Input data START

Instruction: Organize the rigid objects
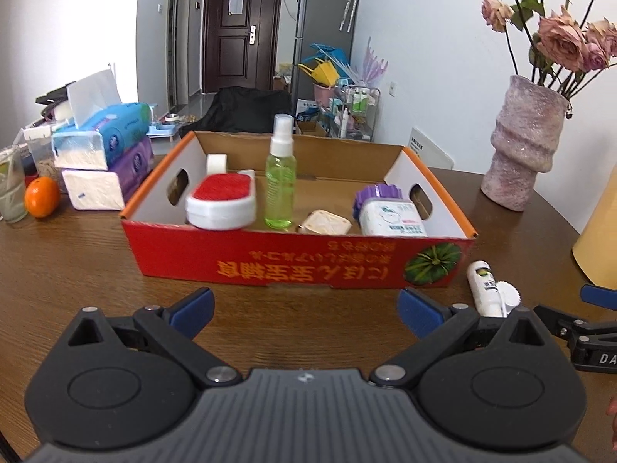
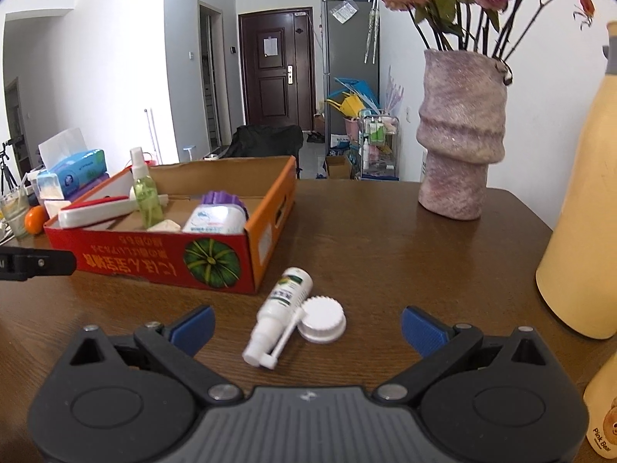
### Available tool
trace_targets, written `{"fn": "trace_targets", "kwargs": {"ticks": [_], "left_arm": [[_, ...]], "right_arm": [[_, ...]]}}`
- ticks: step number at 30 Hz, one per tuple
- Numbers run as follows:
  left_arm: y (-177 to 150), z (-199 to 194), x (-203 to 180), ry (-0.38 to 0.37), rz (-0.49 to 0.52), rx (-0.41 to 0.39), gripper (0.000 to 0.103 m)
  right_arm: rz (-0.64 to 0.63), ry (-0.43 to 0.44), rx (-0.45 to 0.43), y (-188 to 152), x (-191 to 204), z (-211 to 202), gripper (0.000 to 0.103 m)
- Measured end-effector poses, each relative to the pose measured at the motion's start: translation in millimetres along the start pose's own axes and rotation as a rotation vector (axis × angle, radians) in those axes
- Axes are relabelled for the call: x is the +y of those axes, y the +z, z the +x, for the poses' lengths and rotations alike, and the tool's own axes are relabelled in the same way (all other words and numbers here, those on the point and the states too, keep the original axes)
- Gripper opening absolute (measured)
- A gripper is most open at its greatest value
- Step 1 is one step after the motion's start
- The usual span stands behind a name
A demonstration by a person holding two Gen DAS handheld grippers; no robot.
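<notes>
A red cardboard box [image 1: 231, 262] [image 2: 154, 260] stands on the wooden table. Inside it are a red-and-white brush [image 1: 221, 202], a green spray bottle [image 1: 280, 177] [image 2: 144, 191], a small beige item [image 1: 326, 223] and a white jar with a purple lid [image 1: 389, 212] [image 2: 216, 218]. A white spray bottle [image 2: 283, 308] [image 1: 484, 289] lies on the table beside a white ridged cap [image 2: 322, 318], just right of the box. My right gripper [image 2: 306, 326] is open, its blue fingertips either side of that bottle and cap. My left gripper [image 1: 306, 314] is open and empty before the box front.
Stacked tissue packs [image 1: 104, 158], an orange [image 1: 41, 196] and a glass [image 1: 11, 189] sit left of the box. A pink vase with flowers [image 2: 461, 135] and a large yellow bottle [image 2: 582, 231] stand at the right. A second yellow bottle [image 2: 603, 409] is at near right.
</notes>
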State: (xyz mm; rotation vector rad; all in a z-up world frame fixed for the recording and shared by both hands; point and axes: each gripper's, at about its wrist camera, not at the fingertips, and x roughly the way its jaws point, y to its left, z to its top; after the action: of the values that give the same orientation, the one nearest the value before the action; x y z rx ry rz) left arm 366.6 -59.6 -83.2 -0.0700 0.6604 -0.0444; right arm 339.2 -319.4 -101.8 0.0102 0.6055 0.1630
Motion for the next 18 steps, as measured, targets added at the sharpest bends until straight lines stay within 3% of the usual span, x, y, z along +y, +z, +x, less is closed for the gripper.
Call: {"fn": "trace_targets", "kwargs": {"ticks": [18], "left_arm": [[-29, 11, -54, -0.048, 0.038, 0.058, 0.103]], "right_arm": [[0.007, 0.003, 0.020, -22, -34, 6, 0.103]]}}
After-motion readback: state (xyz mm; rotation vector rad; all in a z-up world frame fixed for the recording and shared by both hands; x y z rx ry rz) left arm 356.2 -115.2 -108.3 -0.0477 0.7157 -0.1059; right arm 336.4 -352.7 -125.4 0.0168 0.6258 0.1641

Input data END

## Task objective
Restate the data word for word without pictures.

## Solution to this exercise
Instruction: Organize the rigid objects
### Available tool
trace_targets, written `{"fn": "trace_targets", "kwargs": {"ticks": [_], "left_arm": [[_, ...]], "right_arm": [[_, ...]]}}`
- ticks: step number at 30 Hz, one per tuple
- Numbers run as follows:
  left_arm: y (-177 to 150), z (-199 to 194), x (-203 to 180), ry (-0.38 to 0.37), rz (-0.49 to 0.52), rx (-0.41 to 0.39), gripper (0.000 to 0.103 m)
  right_arm: rz (-0.64 to 0.63), ry (-0.43 to 0.44), rx (-0.45 to 0.43), y (-188 to 152), x (-191 to 204), z (-211 to 202), gripper (0.000 to 0.103 m)
- Measured end-effector poses, each relative to the pose measured at the motion's start: translation in millimetres along the start pose's own axes and rotation as a rotation vector (axis × angle, radians) in those axes
- Axes are relabelled for the call: x is the +y of those axes, y the +z, z the +x, for the poses' lengths and rotations alike, and the tool's own axes are relabelled in the same way (all other words and numbers here, those on the point and the states too, keep the original axes)
- Gripper opening absolute (measured)
- A gripper is most open at its greatest value
- Step 1 is one step after the motion's start
- The usual span stands behind a name
A demonstration by a person holding two Gen DAS handheld grippers; no robot.
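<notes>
A red cardboard box [image 1: 231, 262] [image 2: 154, 260] stands on the wooden table. Inside it are a red-and-white brush [image 1: 221, 202], a green spray bottle [image 1: 280, 177] [image 2: 144, 191], a small beige item [image 1: 326, 223] and a white jar with a purple lid [image 1: 389, 212] [image 2: 216, 218]. A white spray bottle [image 2: 283, 308] [image 1: 484, 289] lies on the table beside a white ridged cap [image 2: 322, 318], just right of the box. My right gripper [image 2: 306, 326] is open, its blue fingertips either side of that bottle and cap. My left gripper [image 1: 306, 314] is open and empty before the box front.
Stacked tissue packs [image 1: 104, 158], an orange [image 1: 41, 196] and a glass [image 1: 11, 189] sit left of the box. A pink vase with flowers [image 2: 461, 135] and a large yellow bottle [image 2: 582, 231] stand at the right. A second yellow bottle [image 2: 603, 409] is at near right.
</notes>
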State: (xyz mm; rotation vector rad; all in a z-up world frame fixed for the recording and shared by both hands; point and axes: each gripper's, at about its wrist camera, not at the fingertips, and x roughly the way its jaws point, y to its left, z to its top; after the action: of the values that give the same orientation, the one nearest the value before the action; x y z rx ry rz) left arm 366.6 -59.6 -83.2 -0.0700 0.6604 -0.0444; right arm 339.2 -319.4 -101.8 0.0102 0.6055 0.1630
Motion for the next 18 steps, as measured, targets added at the sharpest bends until straight lines stay within 3% of the usual span, x, y, z along +y, +z, +x, less is closed for the gripper.
Call: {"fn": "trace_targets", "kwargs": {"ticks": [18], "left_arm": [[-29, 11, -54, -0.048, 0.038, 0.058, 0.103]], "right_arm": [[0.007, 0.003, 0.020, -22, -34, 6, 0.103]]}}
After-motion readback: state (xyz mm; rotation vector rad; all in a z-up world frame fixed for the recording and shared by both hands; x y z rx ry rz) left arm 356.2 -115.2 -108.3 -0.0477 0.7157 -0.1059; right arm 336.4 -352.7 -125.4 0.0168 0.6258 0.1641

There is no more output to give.